Christopher Blake (born Peter Ronald Gray, 23 August 1949 – 11 December 2004) was an English actor and screenwriter. He is perhaps best remembered for starring in the British sitcoms Mixed Blessings (1978–80) and That's My Boy (1981–86).

Early life
He was born Peter Ronald Gray on 23 August 1949, the eldest of three boys, in Chingford, London, England. His father, Charles (known as Harry), was a plasterer and his mother, Elizabeth, a dressmaker and housewife. They went on to have two more sons. The family emigrated to Australia in the late 1950s but returned in 1966 and he attended the Fitzherbert Secondary Modern School, Brighton, Sussex.

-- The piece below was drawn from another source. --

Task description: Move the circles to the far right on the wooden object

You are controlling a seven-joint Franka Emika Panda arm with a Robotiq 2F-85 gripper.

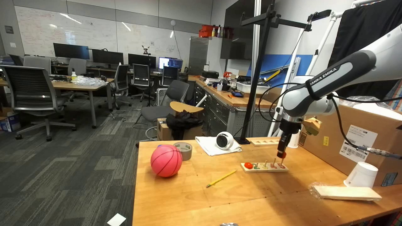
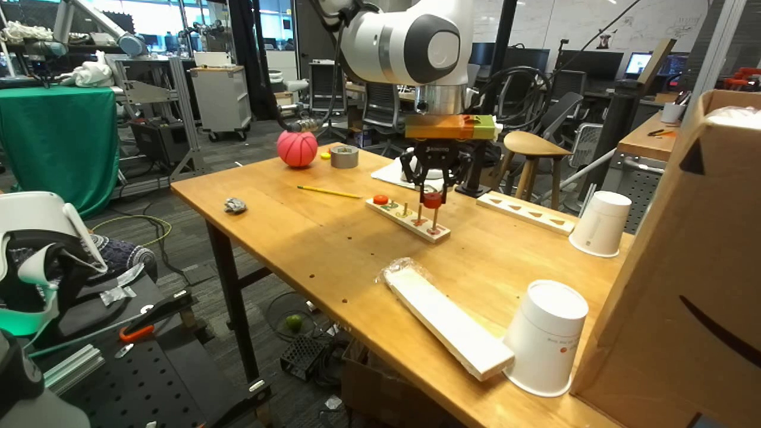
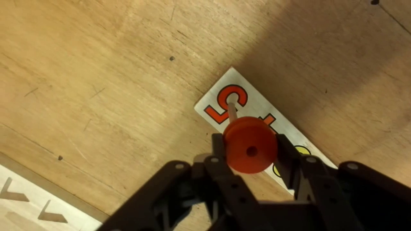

He then trained at the Central School of Speech and Drama and changed his name to Christopher Blake, because there was another Peter Gray registered with the actors' union, Equity. He chose the surname Blake from the telephone directory.

Career
Blake first came to the attention of television audiences in 1972 when he was cast as Gilbert Blythe in the 1972 BBC adaptation of Anne of Green Gables. He would later reprise the role in 1975 in Anne of Avonlea. Blake later had roles in the LWT serial Love for Lydia (1977), and then a starring role in the ITV sitcom Mixed Blessings (1978–80) for which he also sang the theme tune. Although Blake remained busy as an actor in various stage and television roles, his next truly successful venture was the ITV sitcom That's My Boy (1981–86) in which he played Robert Price, a middle-class doctor who hires a live-in housekeeper (played by Mollie Sugden) who turns out to be his biological mother. After That's My Boy, Blake continued in character parts in episodic television, but never managed to land the more prominent roles that he had enjoyed earlier in his career. In 2000, he guest-starred in the Doctor Who audio adventure The Mutant Phase which featured the Daleks.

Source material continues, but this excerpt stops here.